Writing a series with the same characters appearing from book to book offers so much opportunity for character growth that I can’t resist. Nobody stays the same. Like all humans, characters grow, learn from their experiences, and evolve into a much stronger version of themselves. Take Phoebe McCabe who launched the Crime by Design series in Rogue Wave as an immature and easily lead young woman, especially vulnerable to the men in her life. Yes, part of her is me. Or, was me.

When I think back to some of the decisions I made, or failed to make, in my early days, I could bang my head against a wall. I was afraid of everything, especially what people thought of me. It was more important to be liked than it was to be smart, and often being smart guaranteed not being liked. Women were not judged by their intelligence so much as by their looks and malleability. I’d sit quietly, stamping down my opinions lest some authority figure think less of me. Silly Putty was so popular in those days. Sound familiar? Most women growing up in this society have experienced some version of this to lesser or greater degrees.

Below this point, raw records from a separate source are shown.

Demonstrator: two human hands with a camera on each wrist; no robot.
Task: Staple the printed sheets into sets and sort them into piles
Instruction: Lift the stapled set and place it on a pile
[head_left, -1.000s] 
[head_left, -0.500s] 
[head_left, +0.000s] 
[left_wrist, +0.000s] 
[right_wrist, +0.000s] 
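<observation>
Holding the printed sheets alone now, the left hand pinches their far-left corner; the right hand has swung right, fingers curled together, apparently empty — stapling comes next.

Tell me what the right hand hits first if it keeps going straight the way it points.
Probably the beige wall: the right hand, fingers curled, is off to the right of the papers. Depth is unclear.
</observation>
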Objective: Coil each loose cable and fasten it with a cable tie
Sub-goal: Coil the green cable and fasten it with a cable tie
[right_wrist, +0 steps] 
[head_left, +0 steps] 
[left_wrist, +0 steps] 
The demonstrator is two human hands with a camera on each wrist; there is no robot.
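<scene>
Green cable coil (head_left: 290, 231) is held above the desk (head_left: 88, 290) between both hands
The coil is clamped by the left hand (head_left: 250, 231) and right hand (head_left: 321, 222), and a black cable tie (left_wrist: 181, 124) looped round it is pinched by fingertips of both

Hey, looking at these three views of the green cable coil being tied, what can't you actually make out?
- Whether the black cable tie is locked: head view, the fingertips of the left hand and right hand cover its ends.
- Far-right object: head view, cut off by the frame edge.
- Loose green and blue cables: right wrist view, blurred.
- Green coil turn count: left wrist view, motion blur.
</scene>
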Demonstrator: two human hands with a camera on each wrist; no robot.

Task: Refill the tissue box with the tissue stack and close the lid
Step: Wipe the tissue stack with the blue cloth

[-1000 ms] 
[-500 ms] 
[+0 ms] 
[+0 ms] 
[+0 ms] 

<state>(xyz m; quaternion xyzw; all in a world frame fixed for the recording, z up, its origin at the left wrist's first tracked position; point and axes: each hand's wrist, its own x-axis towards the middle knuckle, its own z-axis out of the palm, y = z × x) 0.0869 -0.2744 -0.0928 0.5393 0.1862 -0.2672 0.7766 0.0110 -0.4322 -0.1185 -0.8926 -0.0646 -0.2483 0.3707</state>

So, five books later for Phoebe and several decades later for me, and the interior landscapes of both character and author have changed. The ground has hardened, the mountains have formed, and that great stony ridge running down the length of the human continent might finally be considered a backbone. And now I love nothing better than voicing my opinion, especially if it sparks a lively debate, whereas Phoebe McCabe will risk almost everything to get in THE LAST WORD.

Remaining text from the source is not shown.